If this operation - one may call it the true extent of the CCP-virus - has been met with growing opposition, it is not only due to the many opposing voices within the Italian parliament and civil society. An enormous role has been played and continues to be played by the numerous courageous voices coming from those on the frontline to the Chinese regime. From the horrors in Xinjiang to the increasing crackdown on Hong Kong, it is their stories and testimonies that render the full idea of what this Chinese model stands for. It shows us what is at stake in allowing the CCP, in all its forms - be it through direct control in multilateral agencies or through the backdoor of their enterprises - into our systems.

It is to them - the countless and often anonymous voices - that we own not only a huge debt of gratitude for they are literally paying for our awareness with their lives and liberty as the horrific example of the 12 Hong Kong activists being held in Shenzhen shows, but an obligation as well.

We have a debt to stand with them. We have an obligation to speak out for them. We must keep shining a light on what is happening to the people suffering at the hands of this regime, which will employ every means at its disposal to silence those voices. As their free media is attacked, as social media channels are censored, as activists are arrested, we must revendicate our right to know what is going on and make sure the majority of the people around the world will not be able to state one day “wir haben es nicht gewusst”.

If we want to counter not only the narrative but come up with adequate and timely countermeasures as well, we must start by halting the chinesization of our democracies and reinforce our resilience to authoritarian models by unequivocally refuting the secrecy surrounding agreements being signed with the CCP and its subsidiaries. Members of the Italian Parliament should not be forced to accept not having access to the secret “technical” attachments to the MOU on the Belt and Road Initiative signed in March 2019. We must not accept not knowing the content of the numerous agreements signed between Italian media and its Chinese counterparts. We cannot accept Italian news agencies “reporting” on China through Xinhua news agency. We must continue to press the Vatican to release the true contents of its biennial agreement with Beijing and not let down on claiming answers as to why it remains numb on the harsh treatment of its believers within China and prefers to silence its representatives instead.

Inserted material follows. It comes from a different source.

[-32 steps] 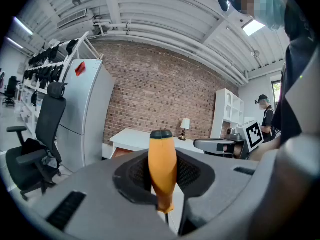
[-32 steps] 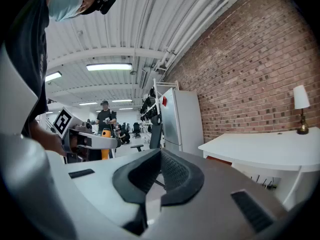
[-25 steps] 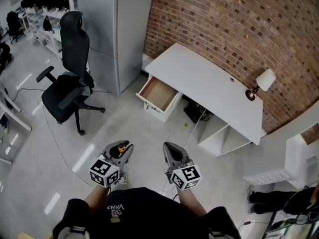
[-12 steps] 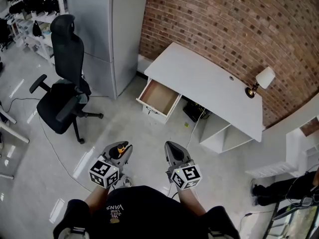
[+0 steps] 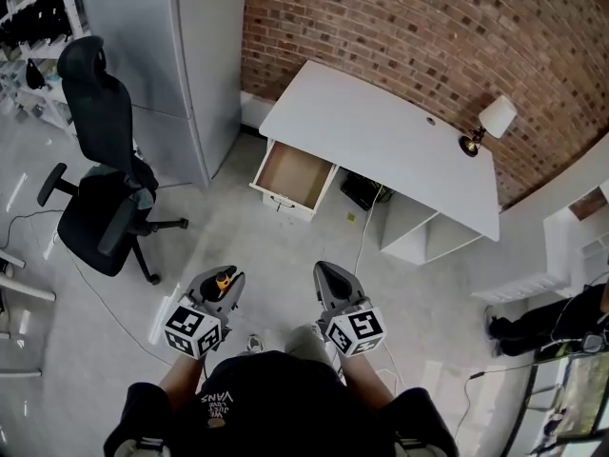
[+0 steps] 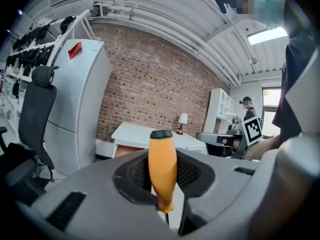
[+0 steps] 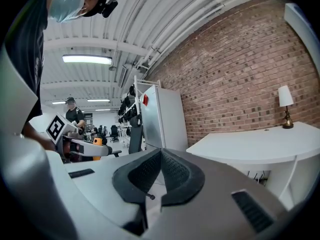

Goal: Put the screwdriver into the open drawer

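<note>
The left gripper (image 5: 228,278) has its fingers (image 6: 125,181) clenched on the screwdriver (image 6: 162,166). The orange handle stands upright between them, with its dark cap above the fingertips and the thin shaft dropping out below the pads. The right gripper (image 5: 329,276), just to the right of it and apart, has its fingers (image 7: 182,176) pressed together with nothing between them.

Both pairs of fingers point across the grey floor (image 5: 285,246) towards the white bench (image 5: 381,141) against the brick wall (image 5: 400,27). The open drawer (image 5: 293,175) juts from the bench's near-left end, well ahead of the fingers; in the left gripper view it shows just left of the handle. A small lamp (image 5: 487,122) stands on the bench far ahead and right of the right fingers. A black office chair (image 5: 100,188) and a grey cabinet (image 5: 190,55) lie ahead and left of the left fingers.
</note>
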`<move>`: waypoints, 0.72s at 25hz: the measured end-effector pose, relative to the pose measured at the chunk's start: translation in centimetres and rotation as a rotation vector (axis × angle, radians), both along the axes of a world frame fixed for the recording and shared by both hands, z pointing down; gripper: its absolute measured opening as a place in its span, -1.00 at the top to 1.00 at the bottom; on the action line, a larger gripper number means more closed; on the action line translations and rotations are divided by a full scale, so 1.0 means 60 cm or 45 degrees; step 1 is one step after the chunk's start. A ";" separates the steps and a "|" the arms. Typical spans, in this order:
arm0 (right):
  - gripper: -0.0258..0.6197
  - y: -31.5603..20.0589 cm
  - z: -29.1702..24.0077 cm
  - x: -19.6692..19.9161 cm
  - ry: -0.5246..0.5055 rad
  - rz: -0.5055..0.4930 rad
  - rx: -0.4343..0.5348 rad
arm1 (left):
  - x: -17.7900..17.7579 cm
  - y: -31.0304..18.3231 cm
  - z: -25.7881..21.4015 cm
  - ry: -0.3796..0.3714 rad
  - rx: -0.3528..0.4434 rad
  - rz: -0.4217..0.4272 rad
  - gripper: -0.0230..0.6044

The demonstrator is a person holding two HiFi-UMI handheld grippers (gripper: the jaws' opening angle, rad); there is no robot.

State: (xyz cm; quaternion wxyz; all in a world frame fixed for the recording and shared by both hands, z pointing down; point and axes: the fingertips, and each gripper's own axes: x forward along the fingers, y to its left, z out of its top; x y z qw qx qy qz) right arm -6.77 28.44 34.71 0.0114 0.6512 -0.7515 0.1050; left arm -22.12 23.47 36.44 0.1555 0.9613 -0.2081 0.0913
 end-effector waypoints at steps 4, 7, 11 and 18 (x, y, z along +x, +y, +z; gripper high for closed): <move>0.94 -0.025 0.015 0.030 -0.011 -0.007 -0.022 | 0.026 -0.025 0.012 -0.002 -0.019 -0.019 0.67; 0.94 -0.056 0.028 0.057 -0.013 -0.035 -0.027 | 0.047 -0.055 0.018 0.002 -0.015 -0.067 0.67; 0.94 -0.106 0.028 0.095 -0.004 -0.090 -0.026 | 0.080 -0.100 0.018 0.012 -0.014 -0.143 0.67; 0.94 -0.194 0.033 0.168 -0.004 -0.200 -0.014 | 0.164 -0.177 0.018 0.024 -0.002 -0.232 0.67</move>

As the official slogan of The Washington Post states: “democracy dies in darkness”. This is exactly what the CCP envisages. It is why the Nonviolent Radical Party, Transnational and Transparty - an NGO with General Consultative Status at UN ECOSOC since 1995 - started the struggle for the recognition of a people’s right to know at the time of the 2003 war in Iraq. This proposal is now under review at the Parliamentary Assembly of the Council of Europe, a grouping of 47 Member States, in what we hope will be a first step to ensure this right for citizens around the globe and a fundamental tool to guarantee human rights abuses can no longer go unnoticed or be silenced in the name of economic or political advantages. It is the fundamental difference between an authoritarian model of censorship, information control and blotted out satellite images, and free democratic societies where we can all thrive and not be forced to be unwittingly complicit to abuses on the other side of the world.

Knowledge is power. It is the power to protect ourselves and others. It is the power to hold those in government in check. It is the power that brings activists from around the world together in fighting against abuse and for democracy. And it is the primary power of agenda-setting both authoritarian regimes and democracies fear today, be it in Beijing or in the Vatican.

(Laura Harth, a human rights activist, she coordinates activities with the Global Committee for the Rule of Law “Marco Pannella” (GCRL). She also acts as Representative to the United Nations Institutions for the Nonviolent Radical Party, Transnational and Transparty (NRPTT), and as a regional liaison for the Inter-Parliamentary Alliance on China (IPAC).)